The final interpretation is always up to the individual who looks at it, I'm not challenging that. What I was trying to say is that you shouldn't just shun context just because. ANY context of the piece at all - personal, historical, cultural - can change the meaning for an individual viewing it. You shouldn't judge a piece ONLY off of that value, but only after knowing everything you can about the piece - context, artist's intention, etc - can you give a final interpretation.


----------



## Arshes Nei (Jun 10, 2010)

It's Anthropomorphic art.


----------



## sunandshadow (Jun 10, 2010)

Arshes Nei said:


> It's Anthropomorphic art.


 Whut?


----------



## Arshes Nei (Jun 11, 2010)

sunandshadow said:


> Whut?


 
I can say the same about the OP here.

It's confusing to say the least and sounds like it's being overthought. What do you mean by "this"

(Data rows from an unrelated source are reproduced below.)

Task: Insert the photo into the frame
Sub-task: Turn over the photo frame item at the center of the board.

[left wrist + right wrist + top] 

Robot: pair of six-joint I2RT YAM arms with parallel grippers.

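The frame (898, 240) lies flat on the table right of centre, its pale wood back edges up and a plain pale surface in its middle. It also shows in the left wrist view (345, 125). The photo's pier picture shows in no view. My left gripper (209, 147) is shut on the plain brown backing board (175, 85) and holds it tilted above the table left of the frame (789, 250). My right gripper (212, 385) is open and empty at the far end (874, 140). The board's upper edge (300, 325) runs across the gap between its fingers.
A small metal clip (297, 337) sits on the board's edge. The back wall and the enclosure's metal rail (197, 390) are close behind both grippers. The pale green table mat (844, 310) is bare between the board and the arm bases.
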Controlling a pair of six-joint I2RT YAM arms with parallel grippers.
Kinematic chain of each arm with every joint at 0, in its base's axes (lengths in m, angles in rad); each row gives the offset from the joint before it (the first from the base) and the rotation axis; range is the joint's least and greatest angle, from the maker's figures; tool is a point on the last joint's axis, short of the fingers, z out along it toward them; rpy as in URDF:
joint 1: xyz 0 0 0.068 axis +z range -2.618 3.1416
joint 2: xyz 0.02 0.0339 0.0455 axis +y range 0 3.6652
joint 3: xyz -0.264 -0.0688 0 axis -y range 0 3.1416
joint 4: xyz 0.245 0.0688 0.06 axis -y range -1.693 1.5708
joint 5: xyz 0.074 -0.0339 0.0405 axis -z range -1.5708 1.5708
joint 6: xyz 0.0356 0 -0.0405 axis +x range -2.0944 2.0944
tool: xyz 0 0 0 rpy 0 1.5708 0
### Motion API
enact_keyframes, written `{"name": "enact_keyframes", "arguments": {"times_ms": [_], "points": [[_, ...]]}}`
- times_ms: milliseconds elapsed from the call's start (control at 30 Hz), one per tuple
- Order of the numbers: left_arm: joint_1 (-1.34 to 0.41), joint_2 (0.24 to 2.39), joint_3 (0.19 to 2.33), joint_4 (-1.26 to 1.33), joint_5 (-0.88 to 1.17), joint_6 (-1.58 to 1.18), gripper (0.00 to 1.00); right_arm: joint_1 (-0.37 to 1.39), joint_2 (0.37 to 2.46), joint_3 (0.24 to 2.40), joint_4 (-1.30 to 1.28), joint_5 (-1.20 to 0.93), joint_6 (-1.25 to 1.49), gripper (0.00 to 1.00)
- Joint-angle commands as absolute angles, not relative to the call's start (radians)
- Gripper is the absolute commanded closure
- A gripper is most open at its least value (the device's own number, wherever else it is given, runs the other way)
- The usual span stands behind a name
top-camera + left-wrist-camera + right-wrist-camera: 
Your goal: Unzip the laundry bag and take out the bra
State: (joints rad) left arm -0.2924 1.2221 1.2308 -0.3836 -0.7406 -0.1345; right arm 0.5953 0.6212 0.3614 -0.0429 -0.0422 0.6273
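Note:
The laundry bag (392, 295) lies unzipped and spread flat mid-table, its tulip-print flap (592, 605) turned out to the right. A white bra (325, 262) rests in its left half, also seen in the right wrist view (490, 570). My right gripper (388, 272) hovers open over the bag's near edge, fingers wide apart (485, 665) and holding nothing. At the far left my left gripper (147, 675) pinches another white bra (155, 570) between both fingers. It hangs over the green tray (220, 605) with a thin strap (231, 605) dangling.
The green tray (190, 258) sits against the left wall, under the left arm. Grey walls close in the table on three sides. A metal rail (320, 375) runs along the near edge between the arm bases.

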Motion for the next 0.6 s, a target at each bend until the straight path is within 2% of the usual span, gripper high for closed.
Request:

It's all narrative to me...


----------



## sunandshadow (Jun 11, 2010)

o_0  There was nothing complicated at all about the first post - I'm just looking for a word I can use to describe art that isn't cartoon, anime, or realism, which seem like the only kinds of art I ever see people making.  This is a very practical question - I want a term I can google, or put in a post title asking for people to recommend good examples of the styles of art I am looking for.  Anthropomorphic isn't even an art style, it's just a type of content.


----------



## Lobar (Jun 11, 2010)

Pretentious.


----------



## sunandshadow (Jun 11, 2010)

Right... you go right ahead and tell those Australian Aborigines their art is pretentious.  Or is it that you think it's pretentious of any modern person to want to create art in an antique or primitive style?


----------



## Arshes Nei (Jun 11, 2010)

sunandshadow said:


> o_0  There was nothing complicated at all about the first post - I'm just looking for a word I can use to describe art that isn't cartoon, anime, or realism, which seem like the only kinds of art I ever see people making.  This is a very practical question - I want a term I can google, or put in a post title asking for people to recommend good examples of the styles of art I am looking for.  Anthropomorphic isn't even an art style, it's just a type of content.


 
It helps if you had ART in the first post.
There's nothing there. So I'm coming on thinking you're trying to redfine furry or some other crazy stuff.


----------



## Kit H. Ruppell (Jun 11, 2010)

Degenerate art?


----------



## Jw (Jun 11, 2010)

With a little more thought on my part, you might be thinking of human-subjective art. You can represent people in pretty much any art style you've listed, but it's often heavily abstracted for lights, emotions, or motions depending on the focus of the artist. Cartoons are abstracted, too, so there's not a perfect definition for the rather strange split you've made. Really, cartoons are more like cave drawings than classical art in my opinion. However, what is clear is this: in the forms you listed, the focus is on the human-like subject and not some other force behind it.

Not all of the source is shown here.